## Data section
------------
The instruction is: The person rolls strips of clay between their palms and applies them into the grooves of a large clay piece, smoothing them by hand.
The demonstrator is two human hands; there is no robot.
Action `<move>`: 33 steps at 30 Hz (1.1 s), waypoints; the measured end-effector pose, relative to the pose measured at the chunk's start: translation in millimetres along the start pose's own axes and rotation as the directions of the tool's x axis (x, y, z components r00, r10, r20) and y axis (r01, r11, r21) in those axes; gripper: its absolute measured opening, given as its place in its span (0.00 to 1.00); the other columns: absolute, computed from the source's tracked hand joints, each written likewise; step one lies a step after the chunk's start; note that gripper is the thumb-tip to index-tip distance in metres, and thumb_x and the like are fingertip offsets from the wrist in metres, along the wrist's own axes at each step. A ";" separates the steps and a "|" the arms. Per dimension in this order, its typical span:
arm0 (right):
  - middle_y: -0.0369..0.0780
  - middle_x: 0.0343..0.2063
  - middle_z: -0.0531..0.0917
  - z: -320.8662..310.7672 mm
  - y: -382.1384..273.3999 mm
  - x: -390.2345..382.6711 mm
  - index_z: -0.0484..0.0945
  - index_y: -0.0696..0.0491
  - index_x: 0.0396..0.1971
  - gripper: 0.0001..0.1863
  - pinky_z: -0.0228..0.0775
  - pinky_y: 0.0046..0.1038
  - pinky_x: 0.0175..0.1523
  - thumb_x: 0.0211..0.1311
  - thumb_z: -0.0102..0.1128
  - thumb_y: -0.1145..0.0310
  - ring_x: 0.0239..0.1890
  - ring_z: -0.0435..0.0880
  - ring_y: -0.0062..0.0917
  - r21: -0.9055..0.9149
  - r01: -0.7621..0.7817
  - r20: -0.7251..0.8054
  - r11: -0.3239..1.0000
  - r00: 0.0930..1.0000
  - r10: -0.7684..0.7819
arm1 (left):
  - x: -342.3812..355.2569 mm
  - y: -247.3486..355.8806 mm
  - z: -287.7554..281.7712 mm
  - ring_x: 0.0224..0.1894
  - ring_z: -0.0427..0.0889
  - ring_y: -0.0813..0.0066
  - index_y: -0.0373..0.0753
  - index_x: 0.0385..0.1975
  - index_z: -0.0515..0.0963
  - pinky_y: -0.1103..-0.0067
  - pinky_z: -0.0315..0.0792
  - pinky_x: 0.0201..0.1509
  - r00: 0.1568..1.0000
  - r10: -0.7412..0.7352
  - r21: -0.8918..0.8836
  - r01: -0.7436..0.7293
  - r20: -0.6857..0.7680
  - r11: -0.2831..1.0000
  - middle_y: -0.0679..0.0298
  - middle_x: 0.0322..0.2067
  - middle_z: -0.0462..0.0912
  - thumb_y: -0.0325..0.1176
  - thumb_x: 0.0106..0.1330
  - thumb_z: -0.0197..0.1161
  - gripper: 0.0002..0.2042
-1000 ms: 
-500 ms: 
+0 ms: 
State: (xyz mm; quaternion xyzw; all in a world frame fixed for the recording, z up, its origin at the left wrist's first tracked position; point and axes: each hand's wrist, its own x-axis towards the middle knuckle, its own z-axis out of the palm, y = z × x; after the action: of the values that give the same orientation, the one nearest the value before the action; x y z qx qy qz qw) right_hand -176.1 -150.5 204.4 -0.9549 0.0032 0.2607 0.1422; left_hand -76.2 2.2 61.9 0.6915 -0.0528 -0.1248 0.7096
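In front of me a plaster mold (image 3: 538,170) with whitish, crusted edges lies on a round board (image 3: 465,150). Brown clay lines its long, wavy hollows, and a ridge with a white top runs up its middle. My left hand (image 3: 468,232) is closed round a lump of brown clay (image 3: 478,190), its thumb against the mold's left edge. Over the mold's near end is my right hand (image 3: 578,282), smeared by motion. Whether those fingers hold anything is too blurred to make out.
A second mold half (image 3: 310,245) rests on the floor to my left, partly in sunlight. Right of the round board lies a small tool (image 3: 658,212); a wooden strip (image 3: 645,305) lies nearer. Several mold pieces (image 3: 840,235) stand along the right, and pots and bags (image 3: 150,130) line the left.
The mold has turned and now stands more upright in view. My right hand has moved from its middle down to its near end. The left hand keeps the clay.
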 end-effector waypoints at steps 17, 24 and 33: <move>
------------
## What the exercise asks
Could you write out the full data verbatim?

## Task answer
The instruction is: The person rolls strips of clay between their palms and applies them into the grooves of a large clay piece, smoothing them by hand.
The demonstrator is two human hands; there is no robot.
Action `<move>`: 33 steps at 30 Hz (1.1 s), waypoints; the measured end-effector pose, relative to the pose measured at the chunk's start: translation in millimetres along the start pose's own axes and rotation as the directions of the tool's x axis (x, y, z components r00, r10, r20) and y axis (r01, r11, r21) in those axes; gripper: its absolute measured opening, given as its place in its span (0.00 to 1.00); the other columns: absolute, computed from the source's tracked hand joints, each written likewise; step one lies a step after the chunk's start; note that gripper is the thumb-tip to index-tip distance in metres, and thumb_x and the like are fingertip offsets from the wrist in metres, along the wrist's own axes at each step. A ";" separates the steps and a "|" the arms. Per dimension in this order, its typical span:
arm0 (right):
  - middle_y: -0.0369..0.0780
  - middle_x: 0.0343..0.2063
  - middle_z: -0.0531..0.0917
  - z: -320.8662..310.7672 mm
  - y: -382.1384..273.3999 mm
  - x: -390.2345..382.6711 mm
  - index_z: -0.0484..0.0945
  - index_y: -0.0696..0.0491
  - index_x: 0.0396..0.1971
  - gripper: 0.0001..0.1863
  - pinky_z: -0.0228..0.0775
  - pinky_y: 0.0046..0.1038
  - pinky_x: 0.0175..0.1523
  - thumb_x: 0.0211..0.1311
  - thumb_z: -0.0102..0.1128
  - thumb_y: -0.1145..0.0310
  - ring_x: 0.0239..0.1890
  - ring_z: -0.0435..0.0880
  - ring_y: -0.0062..0.0917
  - r21: -0.9055..0.9149
  - r01: -0.7621..0.7817
  - r20: -0.7251..0.8054
  - r11: -0.3239..1.0000
  - r00: 0.0930..1.0000
  - r10: -0.7684..0.7819
arm1 (left):
  - x: -342.3812..355.2569 mm
  - y: -247.3486..355.8806 mm
  - z: -287.7554..281.7712 mm
  - ring_x: 0.0224..0.1894
  - ring_z: -0.0427..0.0889
  - ring_y: -0.0813..0.0066
  - index_y: -0.0373..0.0753
  - index_x: 0.0385..0.1975
  - index_z: -0.0515..0.0963
  - pinky_y: -0.1103..-0.0067
  - pinky_z: -0.0315..0.0792
  - pinky_x: 0.0201..0.1509
  - r00: 0.1568..1.0000
  - r10: -0.7412..0.7352
  - r21: -0.8918..0.8836
  - r01: -0.7436..0.7293
  - r20: -0.6857..0.7680
  - r11: -0.2831..1.0000
  - middle_y: -0.0679..0.0298
  - middle_x: 0.0322..0.2067
  - middle_z: -0.0462..0.0912
  - thumb_y: -0.0325..0.1176
  - thumb_x: 0.0106..0.1330
  - thumb_z: -0.0197..0.1161
  - gripper: 0.0002..0.2042
-1000 ms: 
-500 ms: 
+0 ms: 
State: (xyz mm; quaternion xyzw; all in a world frame fixed for the recording, z up, its origin at the left wrist's first tracked position; point and axes: each hand's wrist, its own x-axis towards the middle knuckle, its own z-axis out of the palm, y = z × x; after the action: of the values that give the same orientation, the one nearest the value before the action; x y z qx qy qz qw) right_hand -176.1 -150.5 204.4 -0.9549 0.0032 0.2607 0.1422; left_hand -76.2 2.2 61.9 0.6915 -0.0528 -0.1248 0.7096
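In front of me a plaster mold (image 3: 538,170) with whitish, crusted edges lies on a round board (image 3: 465,150). Brown clay lines its long, wavy hollows, and a ridge with a white top runs up its middle. My left hand (image 3: 468,232) is closed round a lump of brown clay (image 3: 478,190), its thumb against the mold's left edge. Over the mold's near end is my right hand (image 3: 578,282), smeared by motion. Whether those fingers hold anything is too blurred to make out.
A second mold half (image 3: 310,245) rests on the floor to my left, partly in sunlight. Right of the round board lies a small tool (image 3: 658,212); a wooden strip (image 3: 645,305) lies nearer. Several mold pieces (image 3: 840,235) stand along the right, and pots and bags (image 3: 150,130) line the left.
The mold has turned and now stands more upright in view. My right hand has moved from its middle down to its near end. The left hand keeps the clay.
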 end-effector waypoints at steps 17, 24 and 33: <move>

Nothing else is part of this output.